For Samhain, Halloween, All Saints’ Day and All Souls’ Day
A few more Halloween traditions that I wrote about last year for you at the link below, Jolene. Fid you know that the Scots also called this Nut Crack Night. Couples would whisper the name of their loved one represented by individual nuts—one for each of them— toss the nuts into the fire together, and then watch how they burn. If the nuts burn quietly together, then all is well. If they crack and burst? Well, I’ll leave that up to you to decide what that might mean. 😉
Thank you for the lovely article, with the links, illustrations and of course the soul cakes. Thank you also for mentioning Samhain. So many of the old festivities were absorbed by Christianity, it is good to remember the nature focused festivals.
I really love the historical origins of All Saints Day/Halloween. I love the idea of the veil between worlds getting thinner. I’ve never been a big Halloween celebrator though, probably because in Australia, she’s I grew up and lived most of my life until recently, it’s spring time. Everything is topsy-turvey. As an Australian, I’ve grown up longing for the lovely summer December days and the end of October, also close to my son’s birthday on the 27th, is an ‘almost summer’ time of year where the days are getting longer, the weather can jump 20 degrees Celsius up or down from one day to the next, and the wind could blow off your sunnies! So different from the literature & celebrations of the Northern Hemisphere. But globalisation has meant that kids now celebrate Halloween in Australia, trick or treating with gusto like their US counterparts, despite the upside-down seasons.
I don’t like lollies/sweets/candy. I’m
not a fan of mountains of throw-away plastic decorations. I love pumpkin but only as a savoury dish. Maybe I’ll try out the Soul Cakes though 🍪 and think about the thinning veil between the worlds of the living and the dead
Echoing others here, but I love this throwback photo and the anecdote about your days as a baker! I used to work front-of-house at a bakery and loved chatting with the bakers when I arrived, before the doors opened...it’s such a magical time of day.
Now I need to try a soul cake (had never heard of them!) 😋 and I always love hearing about your (many) past lives Jolene 🍰
Food is so uniting Jolene. Loved your photo from the way back machine.
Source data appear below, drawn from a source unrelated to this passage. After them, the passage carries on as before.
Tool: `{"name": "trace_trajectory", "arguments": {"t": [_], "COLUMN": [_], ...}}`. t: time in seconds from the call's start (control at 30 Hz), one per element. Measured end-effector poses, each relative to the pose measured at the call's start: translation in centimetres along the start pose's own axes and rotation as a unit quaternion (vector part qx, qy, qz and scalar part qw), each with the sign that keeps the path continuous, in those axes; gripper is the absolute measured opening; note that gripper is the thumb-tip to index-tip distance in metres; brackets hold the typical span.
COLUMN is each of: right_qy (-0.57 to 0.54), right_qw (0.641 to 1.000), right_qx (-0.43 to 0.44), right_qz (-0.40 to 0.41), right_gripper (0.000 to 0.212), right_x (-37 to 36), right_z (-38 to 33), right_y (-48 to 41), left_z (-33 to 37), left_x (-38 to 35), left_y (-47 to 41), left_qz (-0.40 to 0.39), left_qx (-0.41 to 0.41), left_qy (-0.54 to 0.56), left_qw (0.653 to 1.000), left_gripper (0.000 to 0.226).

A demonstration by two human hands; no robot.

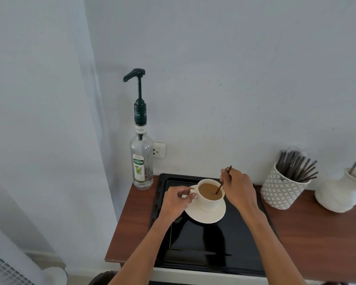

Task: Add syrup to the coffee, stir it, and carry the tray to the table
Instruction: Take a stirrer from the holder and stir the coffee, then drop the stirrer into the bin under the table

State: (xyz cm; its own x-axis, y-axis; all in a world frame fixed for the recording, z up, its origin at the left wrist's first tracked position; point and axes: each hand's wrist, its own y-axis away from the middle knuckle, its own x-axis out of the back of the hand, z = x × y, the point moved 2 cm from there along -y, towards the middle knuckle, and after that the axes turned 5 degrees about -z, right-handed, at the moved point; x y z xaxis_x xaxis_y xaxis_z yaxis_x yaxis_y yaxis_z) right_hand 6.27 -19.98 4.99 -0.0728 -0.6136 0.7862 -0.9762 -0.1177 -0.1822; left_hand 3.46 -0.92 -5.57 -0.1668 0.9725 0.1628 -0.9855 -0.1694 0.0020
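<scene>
A white cup of milky coffee stands on a white saucer at the far end of a black tray. My left hand grips the cup's handle on its left side. My right hand pinches a thin dark stir stick whose lower end dips into the coffee. A clear syrup bottle with a dark green pump top stands upright on the counter, left of the tray and against the wall.
The tray lies on a brown wooden counter against a pale wall. A patterned pot with several dark stir sticks and a white vase stand to the right. A wall socket sits behind the bottle. A white appliance is at lower left.
</scene>
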Motion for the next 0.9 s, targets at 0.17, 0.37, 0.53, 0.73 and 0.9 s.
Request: {"name": "trace_trajectory", "arguments": {"t": [0.17,0.37,0.53,0.73,0.9], "right_qy": [-0.064,-0.189,-0.396,-0.575,-0.537], "right_qw": [0.995,0.967,0.888,0.793,0.825], "right_qx": [0.029,-0.002,-0.122,-0.186,-0.173], "right_qz": [0.069,0.168,0.200,0.080,0.034], "right_gripper": [0.036,0.034,0.039,0.034,0.035], "right_x": [0.9,1.6,-0.6,-7.5,-14.6], "right_z": [-0.6,-1.5,-2.7,-9.9,-16.6], "right_y": [2.7,4.7,7.6,12.9,17.1], "left_z": [0.7,1.4,1.1,-1.7,-4.7], "left_x": [1.9,7.2,13.8,21.8,29.2], "left_y": [1.5,6.0,10.7,15.7,18.0], "left_qz": [-0.003,0.043,0.116,0.177,0.173], "left_qx": [-0.021,-0.037,-0.043,-0.022,-0.005], "left_qy": [-0.042,-0.071,-0.128,-0.232,-0.316], "left_qw": [0.999,0.996,0.984,0.956,0.933], "left_gripper": [0.015,0.015,0.018,0.039,0.050]}}
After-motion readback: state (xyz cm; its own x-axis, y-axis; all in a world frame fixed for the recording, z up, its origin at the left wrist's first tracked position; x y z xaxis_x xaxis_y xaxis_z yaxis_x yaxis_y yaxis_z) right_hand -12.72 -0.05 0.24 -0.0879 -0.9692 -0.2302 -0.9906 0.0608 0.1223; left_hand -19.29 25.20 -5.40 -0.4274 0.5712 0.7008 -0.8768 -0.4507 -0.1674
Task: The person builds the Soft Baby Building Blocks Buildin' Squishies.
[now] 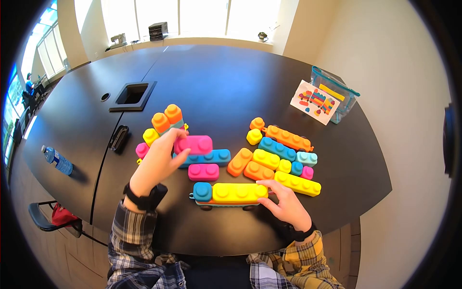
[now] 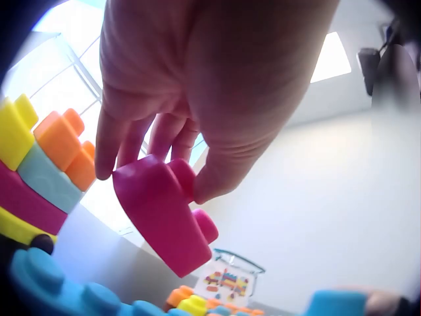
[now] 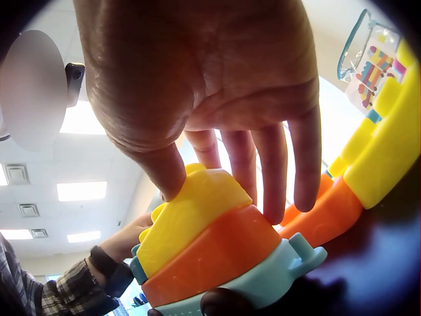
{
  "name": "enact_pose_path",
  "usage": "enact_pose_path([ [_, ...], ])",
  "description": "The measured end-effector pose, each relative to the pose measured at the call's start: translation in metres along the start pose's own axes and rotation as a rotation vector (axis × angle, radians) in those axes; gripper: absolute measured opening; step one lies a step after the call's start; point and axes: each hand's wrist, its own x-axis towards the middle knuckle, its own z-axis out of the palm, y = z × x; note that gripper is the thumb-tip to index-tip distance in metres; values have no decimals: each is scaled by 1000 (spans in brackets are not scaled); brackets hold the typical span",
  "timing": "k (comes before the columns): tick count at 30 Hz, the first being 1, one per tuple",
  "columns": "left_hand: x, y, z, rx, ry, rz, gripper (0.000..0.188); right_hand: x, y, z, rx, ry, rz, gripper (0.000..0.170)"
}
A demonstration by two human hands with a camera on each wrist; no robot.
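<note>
My left hand pinches a pink block between thumb and fingers, raised over the long blue block. The left wrist view shows that pink block tilted, with its studs toward the thumb. A wheeled car near the table's front edge carries a teal block and a long yellow block over an orange layer. My right hand grips the car's right end; in the right wrist view its thumb and fingers straddle the yellow block above a light blue base.
Another pink block lies behind the car. Loose orange, yellow and blue blocks, with an orange wheeled piece, spread to the right. A stacked build with orange blocks stands behind my left hand. Further out are a picture card, a clear bag and a bottle.
</note>
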Motion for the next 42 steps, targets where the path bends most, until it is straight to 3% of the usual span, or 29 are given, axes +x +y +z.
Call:
enact_pose_path([
  [1,-9,14,-4,-115,-67,-112,29,0,-1,0,-1,1,2,44],
  [5,-42,46,-5,-345,-99,-111,30,0,1,1,-38,14,-44,44],
  [9,-57,43,16,-519,-143,-127,30,1,0,3,-22,12,-42,44],
  [16,-63,39,26,-480,-140,-75,34,2,-2,3,-14,1,-17,44],
  [23,-62,35,31,-486,-92,-133,32,2,-3,3,-13,3,-31,44],
  [28,-63,36,26,-283,-151,-78,33,2,-3,3,-22,3,-33,43],
  [35,-68,30,34,-418,-79,-120,36,1,-2,2,-19,1,-25,43],
  [38,-61,18,19,-393,-182,-56,38,1,-3,1,-22,-2,-25,43],
  [40,-52,7,16,-386,-86,-193,34,2,-2,1,-18,0,-27,43],
  [42,-42,-8,21,-272,-40,-195,29,0,-2,1,-14,2,-27,43],
])
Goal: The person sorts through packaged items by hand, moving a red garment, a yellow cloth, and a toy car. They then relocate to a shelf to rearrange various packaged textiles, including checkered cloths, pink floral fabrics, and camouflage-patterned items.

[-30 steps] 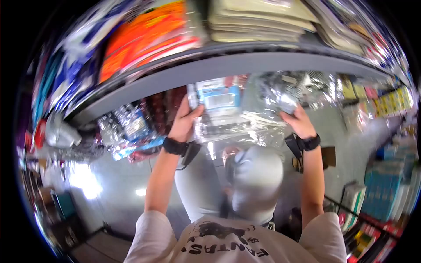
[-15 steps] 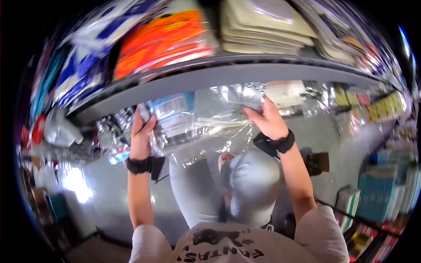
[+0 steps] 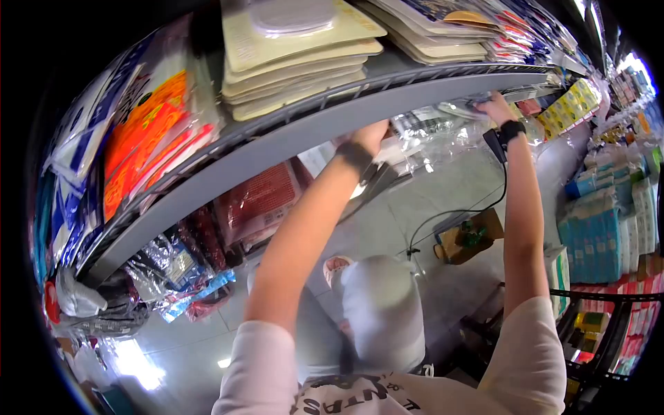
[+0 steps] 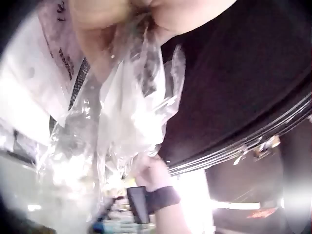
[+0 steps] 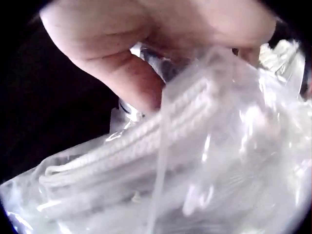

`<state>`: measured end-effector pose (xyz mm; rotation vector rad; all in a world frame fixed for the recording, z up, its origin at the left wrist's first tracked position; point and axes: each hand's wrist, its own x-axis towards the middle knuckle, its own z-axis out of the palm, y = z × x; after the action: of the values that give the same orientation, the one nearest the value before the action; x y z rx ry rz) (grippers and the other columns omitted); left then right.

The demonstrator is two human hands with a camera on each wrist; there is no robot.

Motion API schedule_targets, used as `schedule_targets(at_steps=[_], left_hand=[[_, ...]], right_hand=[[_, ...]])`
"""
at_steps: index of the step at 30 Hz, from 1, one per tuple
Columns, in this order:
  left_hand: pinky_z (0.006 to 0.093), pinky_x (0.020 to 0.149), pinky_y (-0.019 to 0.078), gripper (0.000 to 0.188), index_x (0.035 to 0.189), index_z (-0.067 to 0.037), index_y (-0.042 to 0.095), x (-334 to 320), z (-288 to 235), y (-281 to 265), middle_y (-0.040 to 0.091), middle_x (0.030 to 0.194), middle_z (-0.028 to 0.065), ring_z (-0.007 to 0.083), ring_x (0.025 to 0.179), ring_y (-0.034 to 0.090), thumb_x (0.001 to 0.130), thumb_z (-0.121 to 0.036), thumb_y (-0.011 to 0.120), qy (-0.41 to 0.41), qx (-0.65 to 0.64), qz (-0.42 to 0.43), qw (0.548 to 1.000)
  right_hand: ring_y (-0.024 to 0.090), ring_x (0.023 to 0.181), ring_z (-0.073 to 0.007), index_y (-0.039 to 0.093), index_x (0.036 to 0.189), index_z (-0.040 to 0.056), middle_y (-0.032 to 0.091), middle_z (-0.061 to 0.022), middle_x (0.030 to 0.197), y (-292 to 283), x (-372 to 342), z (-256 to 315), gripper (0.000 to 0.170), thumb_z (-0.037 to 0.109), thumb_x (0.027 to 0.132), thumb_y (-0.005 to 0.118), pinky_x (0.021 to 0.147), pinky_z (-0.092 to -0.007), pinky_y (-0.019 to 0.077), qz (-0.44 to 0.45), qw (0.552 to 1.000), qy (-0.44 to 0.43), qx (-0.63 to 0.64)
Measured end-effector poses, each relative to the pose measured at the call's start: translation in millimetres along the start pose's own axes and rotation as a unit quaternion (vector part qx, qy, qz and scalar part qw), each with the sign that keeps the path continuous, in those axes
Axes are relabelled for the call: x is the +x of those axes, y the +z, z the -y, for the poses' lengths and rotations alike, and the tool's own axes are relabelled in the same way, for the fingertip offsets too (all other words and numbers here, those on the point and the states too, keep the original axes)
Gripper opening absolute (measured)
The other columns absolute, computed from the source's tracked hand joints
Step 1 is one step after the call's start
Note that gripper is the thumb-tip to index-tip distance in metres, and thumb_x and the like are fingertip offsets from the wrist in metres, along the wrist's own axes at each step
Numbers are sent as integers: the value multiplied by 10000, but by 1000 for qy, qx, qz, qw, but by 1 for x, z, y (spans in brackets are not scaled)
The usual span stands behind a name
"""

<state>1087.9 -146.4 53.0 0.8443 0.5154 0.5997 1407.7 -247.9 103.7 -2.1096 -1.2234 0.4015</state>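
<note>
In the head view my left hand [image 3: 372,137] reaches in below the grey shelf edge, its fingers largely hidden. The left wrist view shows that hand [image 4: 141,14] pinching crumpled clear plastic packaging [image 4: 131,92]. Farther right, my right hand [image 3: 495,109] is also at the underside of the shelf edge. Its thumb and fingers [image 5: 141,92] grip a clear plastic bag [image 5: 195,161] in the right wrist view. A folded white cord [image 5: 122,146] shows through this plastic. Shiny clear plastic [image 3: 449,142] stretches between the two hands.
Above the hands runs the grey shelf edge [image 3: 290,138], with stacked cream packages [image 3: 297,69] and orange packets [image 3: 152,138] on it. A dark red package [image 3: 259,200] lies below. An open cardboard box [image 3: 470,238] stands on the floor; blue packs [image 3: 591,235] are stacked at right.
Both hands have moved right and farther under the shelf edge, and the head view has turned. The blue-labelled package at the left hand no longer shows.
</note>
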Motion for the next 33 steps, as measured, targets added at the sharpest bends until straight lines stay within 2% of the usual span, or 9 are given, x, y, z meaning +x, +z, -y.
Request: schedule_targets(at_steps=[5, 11, 14, 16, 20, 23, 25, 29, 33], left_hand=[[334, 708, 463, 235, 1027, -73, 528, 79, 41, -9, 576, 915, 62, 189, 851, 560, 883, -249, 469, 69, 469, -96, 875], [339, 762, 440, 277, 1027, -33, 535, 100, 53, -31, 580, 952, 115, 232, 899, 554, 876, -258, 476, 119, 590, -90, 794], [341, 789, 429, 299, 1028, -13, 539, 98, 56, -27, 582, 971, 142, 253, 923, 551, 873, -262, 479, 161, 601, -77, 779], [343, 807, 421, 314, 1028, 0, 541, 77, 54, -20, 584, 983, 160, 268, 939, 549, 871, -265, 481, 235, 585, -52, 775], [360, 833, 403, 327, 1042, 1, 552, -3, 31, -49, 588, 1021, 174, 311, 956, 545, 855, -265, 516, 231, 545, -25, 806], [353, 797, 418, 312, 1026, 6, 566, -67, 7, -102, 600, 987, 158, 298, 923, 557, 830, -237, 551, 270, 635, -155, 707], [347, 798, 419, 302, 1025, 4, 568, -80, 9, -143, 601, 989, 149, 287, 924, 557, 827, -223, 555, 241, 623, -210, 714], [335, 801, 423, 282, 1023, 1, 572, -69, 19, -177, 602, 993, 131, 265, 926, 558, 821, -195, 564, 137, 532, -220, 806], [322, 803, 426, 264, 1021, -3, 576, -54, 28, -181, 603, 996, 113, 243, 928, 560, 814, -167, 574, 119, 460, -221, 852]], right_hand=[[528, 1011, -369, 518, 1075, -27, 573, -255, 1005, 36, 50, -61, 417, 22, 665, 462, 839, -371, 414, -111, 974, -78, -181], [560, 866, -358, 559, 978, -35, 606, -216, 921, 39, 58, -49, 312, 43, 680, 513, 779, -343, 440, -53, 992, -113, -31], [537, 931, -355, 502, 1092, -9, 571, -209, 1011, 52, 127, -135, 426, 74, 676, 530, 810, -357, 426, 90, 943, -116, -299], [500, 995, -365, 454, 1162, 23, 520, -217, 1102, 93, 116, -164, 505, 97, 670, 543, 850, -382, 402, -19, 966, -71, -247], [342, 1133, -418, 384, 1247, 127, 354, -219, 1252, 93, 32, -42, 645, 143, 636, 591, 933, -496, 289, -60, 932, 33, -357], [377, 1090, -404, 463, 1158, 89, 418, -209, 1167, 95, -13, 7, 515, 153, 664, 596, 895, -493, 311, -133, 956, -111, -235], [423, 1042, -385, 519, 1083, 45, 485, -204, 1084, 107, -57, 52, 408, 162, 699, 596, 857, -475, 343, -91, 952, -274, -101], [278, 1242, -374, 333, 1310, 185, 254, -151, 1370, 154, -127, 113, 864, 344, 569, 748, 1013, -424, 256, 149, 885, -378, -227], [375, 1185, -368, 390, 1275, 190, 338, -117, 1347, 207, -127, 107, 640, 176, 680, 624, 943, -401, 371, 46, 867, -413, -277]])
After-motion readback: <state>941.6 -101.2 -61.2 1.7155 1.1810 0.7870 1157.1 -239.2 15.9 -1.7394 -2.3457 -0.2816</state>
Fascinating! It instantly made me recall the song Soul Cake by Sting and now I realise what some of it was about!!
This is wonderful, Jolene! Once again, thank you for contributing to my education! ❤️
Thank you so much, Jolene, for the shout-out - I loved your piece on In the Night Kitchen. And I'm really liking the sound of the soul cakes. The recipe seems very similar to traditional English Easter biscuits, which are studded with currants and originally flavoured with cassia oil, as it was believed this was used in embalming Jesus. Perhaps the biscuits are of the same vintage. These background stories are fascinating.
I enjoy reading about the many traditions around the world commemorating All Souls Day, Day of the Dead, etc. Too bad it’s all become so commercialized. Thanks for the lovely recipe ~ the cookies sound delicious. Great photo of your previous life in NYC!
Thank you for introducing me to the soul cake, Jolene. What a beautiful tradition. We will be trying this in our kitchen this week.
This is so wonderful & thank you for the mention!! I am adding soul cake ingredients to today's grocery list, they sound absolutely perfect for the cold front that just blew in last night.
I always learn something fascinating from you, Jolene! Just love the Peter, Paul and Mary song, but I never gave a thought to what a soul cake was. Now I think I’ll make some. Perfect with tea--as in the lovely painting you shared by Vicki Smith! Kudos on the well-deserved mention in Substack Speaks. Time Travel Kitchen is a treasure!
Soul cakes. I just love the name and the story behind it. Saving a soul one cake at a time ...that's a good reason to make these but they also look strangely tasty
All so wonderful! I am familiar with some of the Celtic history but did not know about soul cakes. Going to make some today. Does it work without the dried fruit? Can you use nuts instead? You are a treasure, Jolene!